───── DATA

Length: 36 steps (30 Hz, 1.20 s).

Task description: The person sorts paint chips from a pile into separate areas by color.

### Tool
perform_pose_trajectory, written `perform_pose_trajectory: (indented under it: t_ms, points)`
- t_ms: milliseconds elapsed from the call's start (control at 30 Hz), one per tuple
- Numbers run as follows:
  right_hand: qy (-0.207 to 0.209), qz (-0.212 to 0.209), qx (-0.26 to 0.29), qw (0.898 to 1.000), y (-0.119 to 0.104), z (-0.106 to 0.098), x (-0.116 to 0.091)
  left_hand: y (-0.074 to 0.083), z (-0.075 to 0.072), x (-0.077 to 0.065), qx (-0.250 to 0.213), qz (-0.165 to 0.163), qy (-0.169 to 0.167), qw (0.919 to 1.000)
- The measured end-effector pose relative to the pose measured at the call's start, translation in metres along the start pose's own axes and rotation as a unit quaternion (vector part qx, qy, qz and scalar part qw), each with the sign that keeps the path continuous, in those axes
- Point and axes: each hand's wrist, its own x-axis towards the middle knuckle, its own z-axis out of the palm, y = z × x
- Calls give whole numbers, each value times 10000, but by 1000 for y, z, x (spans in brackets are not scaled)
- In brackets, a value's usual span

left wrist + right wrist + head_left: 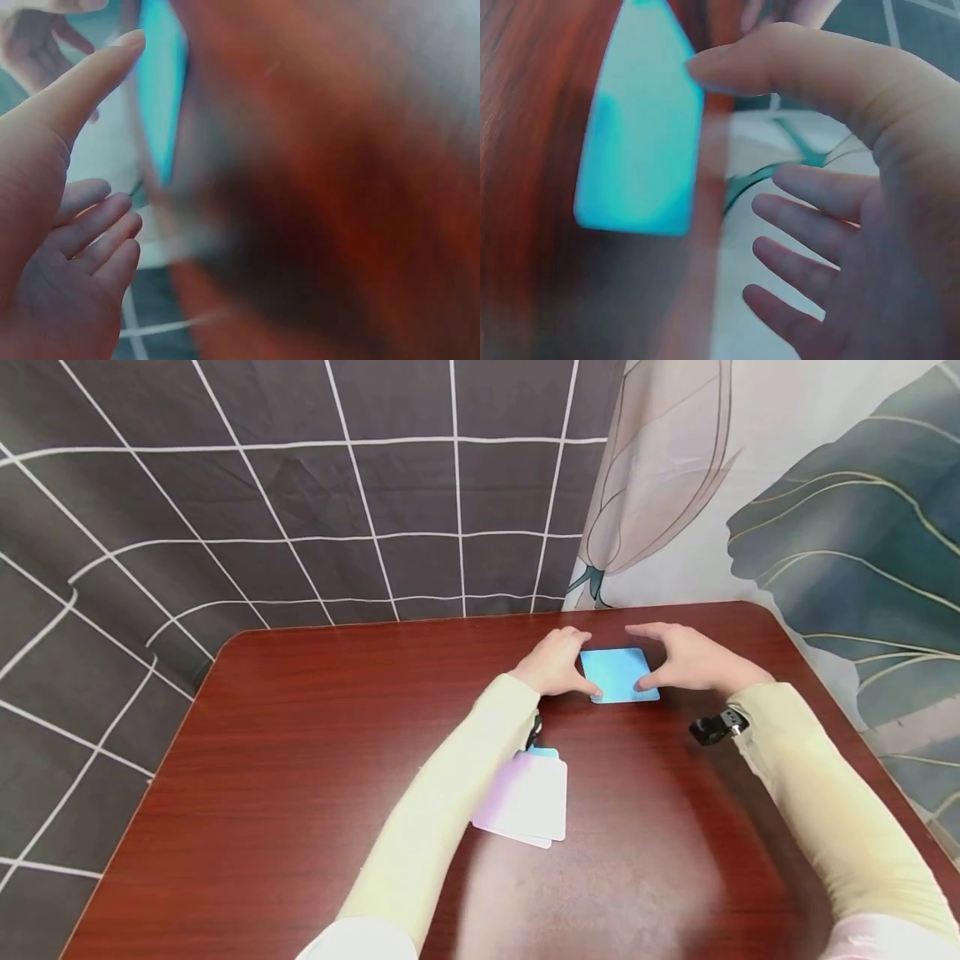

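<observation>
A blue square card (617,672) lies on the table toward its far right side. My left hand (553,664) is at the card's left, fingers spread, the thumb tip at its near left corner. On the other side my right hand (686,658) faces it, its thumb overlapping the card's right edge in the head view. Both wrist views show relaxed fingers apart from one another, with the blue card (641,135) beside the right thumb. Below the left forearm lies a small pile of pale purple cards (525,797), a blue edge showing behind it; the forearm hides part of it.
The reddish-brown wooden table (300,760) has rounded far corners. Behind it hangs a dark grey cloth (405,493) with white grid lines, and a leaf-patterned curtain (847,543) hangs at the right. A small black device (718,727) is at the right wrist.
</observation>
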Motion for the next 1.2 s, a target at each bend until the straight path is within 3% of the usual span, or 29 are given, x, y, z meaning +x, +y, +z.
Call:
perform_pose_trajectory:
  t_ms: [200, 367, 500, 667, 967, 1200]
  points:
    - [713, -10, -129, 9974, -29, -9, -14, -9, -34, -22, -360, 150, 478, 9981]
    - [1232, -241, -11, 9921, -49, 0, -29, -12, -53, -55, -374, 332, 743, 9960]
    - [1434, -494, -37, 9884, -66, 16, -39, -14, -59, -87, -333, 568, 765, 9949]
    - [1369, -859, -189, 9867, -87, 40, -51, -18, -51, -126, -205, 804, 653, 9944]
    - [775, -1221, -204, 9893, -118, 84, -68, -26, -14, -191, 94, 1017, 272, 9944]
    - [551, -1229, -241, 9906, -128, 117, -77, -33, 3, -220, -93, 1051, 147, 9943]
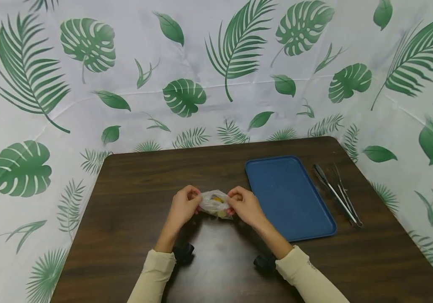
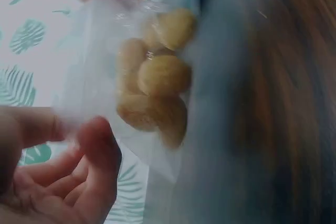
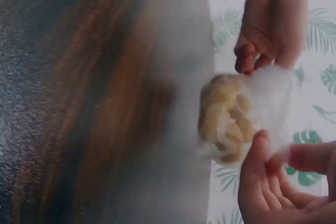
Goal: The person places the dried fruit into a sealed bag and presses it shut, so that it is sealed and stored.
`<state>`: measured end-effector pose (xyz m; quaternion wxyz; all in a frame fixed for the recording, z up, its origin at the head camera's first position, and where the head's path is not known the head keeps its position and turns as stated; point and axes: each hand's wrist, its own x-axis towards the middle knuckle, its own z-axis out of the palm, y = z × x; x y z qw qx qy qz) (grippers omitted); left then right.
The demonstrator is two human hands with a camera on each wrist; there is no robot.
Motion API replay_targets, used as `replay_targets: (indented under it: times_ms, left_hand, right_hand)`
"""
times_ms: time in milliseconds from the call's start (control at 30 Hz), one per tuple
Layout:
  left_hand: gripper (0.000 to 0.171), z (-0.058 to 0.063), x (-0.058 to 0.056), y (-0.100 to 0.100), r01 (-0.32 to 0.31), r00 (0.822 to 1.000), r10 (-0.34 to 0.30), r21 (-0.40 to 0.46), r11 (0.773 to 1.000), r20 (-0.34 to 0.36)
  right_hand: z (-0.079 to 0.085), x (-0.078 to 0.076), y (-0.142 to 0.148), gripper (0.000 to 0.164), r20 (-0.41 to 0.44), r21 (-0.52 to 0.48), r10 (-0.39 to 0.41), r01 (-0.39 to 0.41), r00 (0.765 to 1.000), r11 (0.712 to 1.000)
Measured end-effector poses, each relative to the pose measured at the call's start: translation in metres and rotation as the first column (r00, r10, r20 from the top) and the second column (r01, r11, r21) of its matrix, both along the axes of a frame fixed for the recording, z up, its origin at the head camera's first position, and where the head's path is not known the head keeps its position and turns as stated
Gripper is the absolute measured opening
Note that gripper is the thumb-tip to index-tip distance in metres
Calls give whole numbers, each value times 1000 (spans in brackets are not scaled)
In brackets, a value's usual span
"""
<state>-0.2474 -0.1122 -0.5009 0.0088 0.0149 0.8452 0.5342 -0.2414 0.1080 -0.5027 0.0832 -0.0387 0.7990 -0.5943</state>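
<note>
Between my hands is a clear plastic bag point(image 1: 213, 203) with several round, yellow-brown pieces point(image 2: 165, 76) of food inside; their exact kind I cannot tell. My left hand point(image 1: 184, 205) pinches the bag's upper edge on the left between thumb and fingers. On the opposite side my right hand point(image 1: 246, 205) pinches the same edge. The bag's mouth looks spread between them in the head view. In the right wrist view the pieces point(image 3: 226, 116) sit low in the bag, against its bottom. Both wrist views are partly blurred.
A blue tray point(image 1: 288, 198) lies just right of my right hand on the dark wooden table point(image 1: 137, 176). Beyond it are metal tongs point(image 1: 335, 193) and a whisk-like wire utensil point(image 1: 345, 189). A leaf-patterned cloth point(image 1: 125, 50) hangs behind the table.
</note>
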Motion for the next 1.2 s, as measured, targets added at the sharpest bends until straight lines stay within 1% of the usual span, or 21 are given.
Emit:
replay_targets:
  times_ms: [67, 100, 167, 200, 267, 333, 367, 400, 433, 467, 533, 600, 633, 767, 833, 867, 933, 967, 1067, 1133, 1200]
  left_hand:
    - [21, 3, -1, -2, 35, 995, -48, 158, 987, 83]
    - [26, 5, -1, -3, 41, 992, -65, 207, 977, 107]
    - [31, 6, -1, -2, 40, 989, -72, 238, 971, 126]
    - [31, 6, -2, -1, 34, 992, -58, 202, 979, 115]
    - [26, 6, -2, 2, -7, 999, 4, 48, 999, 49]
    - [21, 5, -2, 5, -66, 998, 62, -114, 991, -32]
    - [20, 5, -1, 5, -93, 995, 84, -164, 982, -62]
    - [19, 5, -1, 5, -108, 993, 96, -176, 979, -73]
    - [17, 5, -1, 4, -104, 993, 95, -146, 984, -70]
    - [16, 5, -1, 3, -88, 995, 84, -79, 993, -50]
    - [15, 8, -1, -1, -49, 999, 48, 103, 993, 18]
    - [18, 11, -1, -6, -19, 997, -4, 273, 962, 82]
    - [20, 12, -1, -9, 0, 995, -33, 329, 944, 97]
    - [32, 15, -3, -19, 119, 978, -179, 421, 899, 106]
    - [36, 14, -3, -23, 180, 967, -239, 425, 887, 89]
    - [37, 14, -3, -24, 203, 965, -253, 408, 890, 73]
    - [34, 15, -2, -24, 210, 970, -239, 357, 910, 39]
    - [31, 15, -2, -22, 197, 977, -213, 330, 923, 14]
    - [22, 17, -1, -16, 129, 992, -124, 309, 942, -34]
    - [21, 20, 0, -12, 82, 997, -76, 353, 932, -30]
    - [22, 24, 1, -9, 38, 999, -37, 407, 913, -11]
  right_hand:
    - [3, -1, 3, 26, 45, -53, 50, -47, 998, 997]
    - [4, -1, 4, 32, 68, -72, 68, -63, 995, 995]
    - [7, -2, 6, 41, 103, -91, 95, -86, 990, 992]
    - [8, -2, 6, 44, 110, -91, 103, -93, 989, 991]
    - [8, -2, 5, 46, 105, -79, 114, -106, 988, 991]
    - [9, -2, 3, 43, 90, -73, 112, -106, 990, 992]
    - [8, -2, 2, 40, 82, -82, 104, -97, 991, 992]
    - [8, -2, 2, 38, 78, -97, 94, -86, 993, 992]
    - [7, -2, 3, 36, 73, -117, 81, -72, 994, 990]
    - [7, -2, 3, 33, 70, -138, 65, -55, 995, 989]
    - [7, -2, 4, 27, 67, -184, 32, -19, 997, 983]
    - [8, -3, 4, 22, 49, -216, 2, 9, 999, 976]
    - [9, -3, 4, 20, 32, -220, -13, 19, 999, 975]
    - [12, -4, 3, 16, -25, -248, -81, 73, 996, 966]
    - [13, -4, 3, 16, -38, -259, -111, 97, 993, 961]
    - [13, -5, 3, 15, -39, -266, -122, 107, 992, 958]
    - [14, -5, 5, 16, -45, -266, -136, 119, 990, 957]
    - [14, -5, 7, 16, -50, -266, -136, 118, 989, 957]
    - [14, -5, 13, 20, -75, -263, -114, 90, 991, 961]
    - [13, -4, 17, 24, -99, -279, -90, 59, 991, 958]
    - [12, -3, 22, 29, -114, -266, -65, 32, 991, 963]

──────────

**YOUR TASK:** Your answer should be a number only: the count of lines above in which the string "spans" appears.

**ANSWER TO THIS TASK:** 2